Abortion displays the conflict with exercising violence, a strong tabu for women and feminists. It transgredes as well the state monopoly of violence, the assigned feminine social role -every woman, a mother, every pregnanacy a child-, and the sexual role of passivity.

We can say that, as a troublesome issue, abortion arises whithin the attempt to regain the playful side of infantile sexuality, whithout reproductive consequences. That is to say, the eroticism ruled by the pleasure principle, not limited by the irruption of the real reproductive body.

To claim it as a right and to stop suffering it as victims, is critical to the structure of our own identity. Moreover, the right to legal abortion allows women to become the subjects of their own stories. It is the legitimation of saying "no" to the maternal destination. Not only to give or not biological life, but to give their own meaning both to the act of giving birth and to the signifier "woman". As Rosi Braidotti points, we are critical of the structure of identity we inhabit, we are something new, still lacking the proper schemes and narratives to represent ourselves.

In this scope, abortion can be seen as that what cannot be spoken. In its german ethimology Ab-ort means the place which must be avoided, the latrine. In latin, ab-ortus is something out of the origin. It is spoken as a "matter of public health", there are plenty of statistics, but the narratives of concrete women are lacking.

It is placed in the realm of tabu, which is not about prohibition, but about a dimension where the rules of ordinary world are suspended, as E.Pattis-Zoja writes.

It is excluded from social representations and dominated by the uncanny : what in spite of being the most familiar, is the most foreign and has to remain hidden. For the utilitarian conception that conceives women as natural resources, and therefore bound to be exploited in patriarchal marriage, it is an intrinsic failure of disciplinary order. It means women’s active resistance to the feminine patriarchal identity which is brought to crisis by the upholding of identitarian features that are not culturally validated. It is thus, an exercise of the "powers of the weak" refusing the definitions that powerful others make of oneself. A way of keeping one’s own force -reproductive capacity and sexuality- to put it in an optional gift regime instead of in one of forced sacrificial tribute.

Motherhood and abortion are different destinations of women's power and authority over their bodies and their ability to include or not to include a new member into their social group and their legitimacy to do so. That’s why they are socially established in different ways.

Pregnancy is a sign that resignifies a woman as a mother. Facing this event, there is a social interpellation before wich she has to decide (and to do it bringing into play her values and fantasies).
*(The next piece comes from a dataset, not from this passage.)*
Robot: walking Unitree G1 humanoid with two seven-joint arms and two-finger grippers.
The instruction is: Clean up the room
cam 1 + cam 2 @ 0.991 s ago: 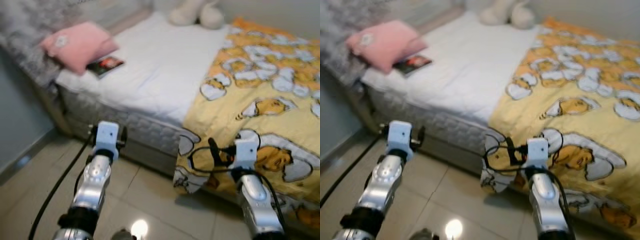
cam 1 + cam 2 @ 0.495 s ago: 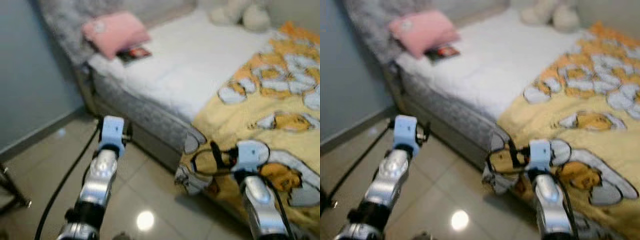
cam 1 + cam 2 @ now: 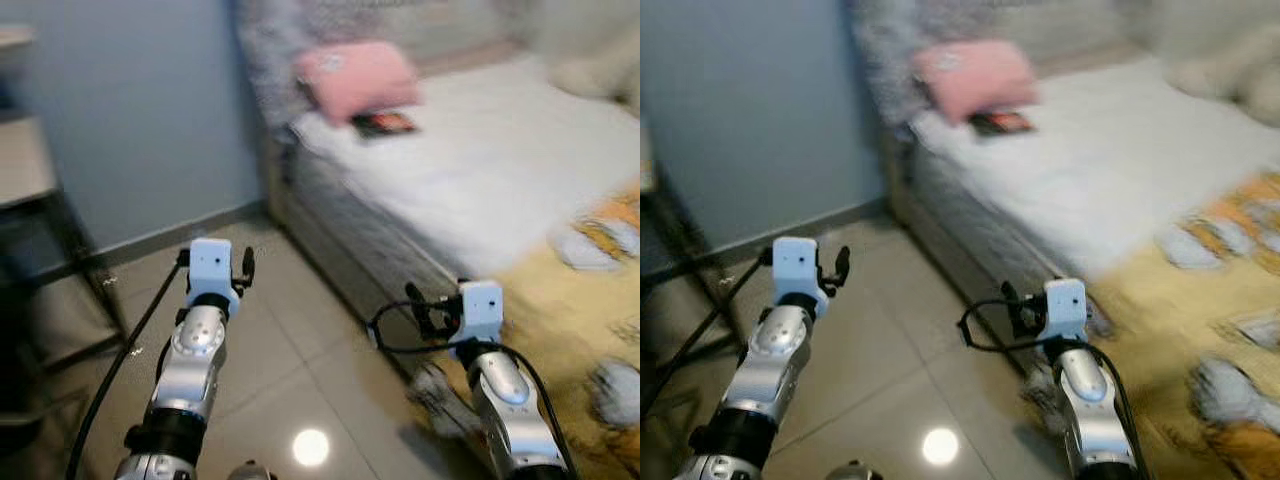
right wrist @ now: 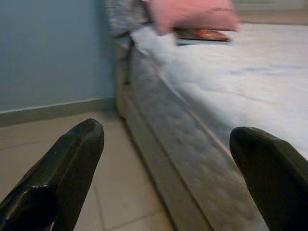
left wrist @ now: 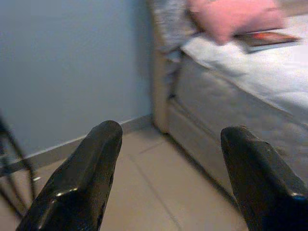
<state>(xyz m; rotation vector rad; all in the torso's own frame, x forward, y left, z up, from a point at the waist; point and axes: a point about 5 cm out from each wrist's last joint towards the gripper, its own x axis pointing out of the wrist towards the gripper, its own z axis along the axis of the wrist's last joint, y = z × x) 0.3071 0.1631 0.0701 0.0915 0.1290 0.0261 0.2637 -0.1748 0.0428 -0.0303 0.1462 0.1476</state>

Mary O’Brien states that what distinguishes human life is not the attribute of rationality, as many abstract analysis stand for, but "The transformation from life in general to human life in particular (a child) comes.(....) in the historical labor of women. Marx defined labor as the creation of value, but he did not heed the value produced by women’s reproductive labor. This work is a unification of bodily labor with human consciousness, a unity of knowledge and experience which defines the human as the species which knows what is it doing in the act of giving birth : it is creating value, the value of human life, cultural and individual value which is assessed by the consciousness of the labouring reproducer." Giving birth puts this value in circulation into the public space.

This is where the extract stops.